The eye of Zeta passed directly over New Orleans. This was the first time in decades that a hurricane eye moved over the city, and it was my first experience being in the eye. We walked outside to calm, eery, orange skies. We could still see the sun overhead, but all around us were dark clouds and rain. The storm circled us, but we stood on the street with our neighbors in near-silence. When we felt the first licks of wet wind, we scurried back to the house, just in time for the other side of the storm to pass over. 

It was over in just a few hours, but it left close to 80% of the city without power. We have a gas water heater and stove, so we were fine: I made pasta for dinner, and we read books by candlelight. We didn't get our power back until Friday night, so we ended up staying at my in-laws on Thursday. They live in an area with underground power lines, and never lost power.
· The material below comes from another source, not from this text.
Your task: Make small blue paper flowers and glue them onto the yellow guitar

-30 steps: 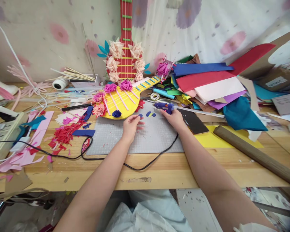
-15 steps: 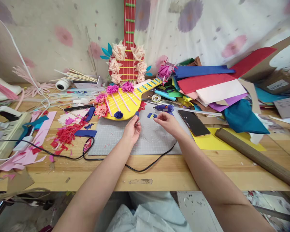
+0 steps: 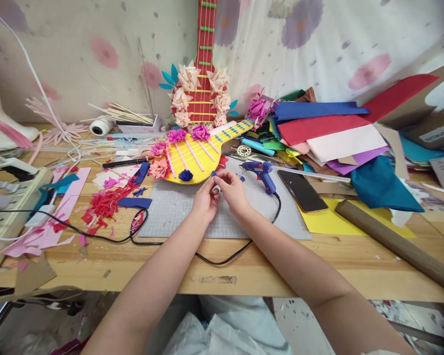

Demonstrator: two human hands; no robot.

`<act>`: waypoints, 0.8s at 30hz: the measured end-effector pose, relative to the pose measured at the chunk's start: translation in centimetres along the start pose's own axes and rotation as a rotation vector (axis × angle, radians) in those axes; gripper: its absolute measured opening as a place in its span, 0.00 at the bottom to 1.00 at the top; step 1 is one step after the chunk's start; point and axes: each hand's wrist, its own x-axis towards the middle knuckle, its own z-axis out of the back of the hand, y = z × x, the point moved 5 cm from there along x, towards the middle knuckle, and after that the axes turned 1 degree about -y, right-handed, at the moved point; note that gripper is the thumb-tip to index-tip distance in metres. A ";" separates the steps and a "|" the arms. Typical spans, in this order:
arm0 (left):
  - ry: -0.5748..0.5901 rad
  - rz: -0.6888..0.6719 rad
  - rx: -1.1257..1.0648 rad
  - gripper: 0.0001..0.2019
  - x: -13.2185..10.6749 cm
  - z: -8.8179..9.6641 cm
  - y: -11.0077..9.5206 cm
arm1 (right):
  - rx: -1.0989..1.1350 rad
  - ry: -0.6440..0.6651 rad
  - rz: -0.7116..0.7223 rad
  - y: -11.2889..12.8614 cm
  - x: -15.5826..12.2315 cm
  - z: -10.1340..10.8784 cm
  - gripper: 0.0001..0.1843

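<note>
My left hand is closed in a pinch on a small dark blue paper piece, held over the grey cutting mat. Against it, my right hand is also pinched, fingertips meeting the left ones at the blue paper; whether a second piece sits between them is hidden. Just behind the hands lies a yellow toy lute with paper flowers, one of them a dark blue flower. Small blue paper pieces lie right of my right hand. Beside them rests a blue glue gun.
A black phone and a brown roll lie on the right. Coloured paper is heaped behind them. Red paper scraps and a power strip are on the left. A black cord crosses in front of the mat.
My right hand has moved left from beside the loose blue pieces to meet my left hand. More of the glue gun now shows. The view has shifted slightly.
</note>
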 end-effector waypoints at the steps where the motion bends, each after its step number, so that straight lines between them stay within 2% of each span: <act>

David took the baby over there (his daycare was closed) so he could work, and since the storm brought a cold front, we decided to sleep over. Our house has no insulation at all, and it was low 50s, so we knew the baby would be cold. We were lucky to get power when we did: many people didn't get it back until the weekend. 

This old church lost a window.
I used some window shards to make a necklace pendant and earrings.

Damage to our street was minimal. The old church on the corner sadly lost a stained glass window (the church has been there since the 1860s when our neighborhood was part of the city of Carrollton in Jefferson Parish, prior to annexation to New Orleans in 1874. It has burned down twice and was destroyed in a hurricane once; the current building is from 1917) and - I am really most upset about this! - the wind absolutely smashed my hibiscus. I loved that tree, so I am very unhappy about that! 

This year has been absolutely bonkers with hurricanes and storms and I am appalled that storm Eta has the audacity to turn our way. Hopefully this week isn't a repeat!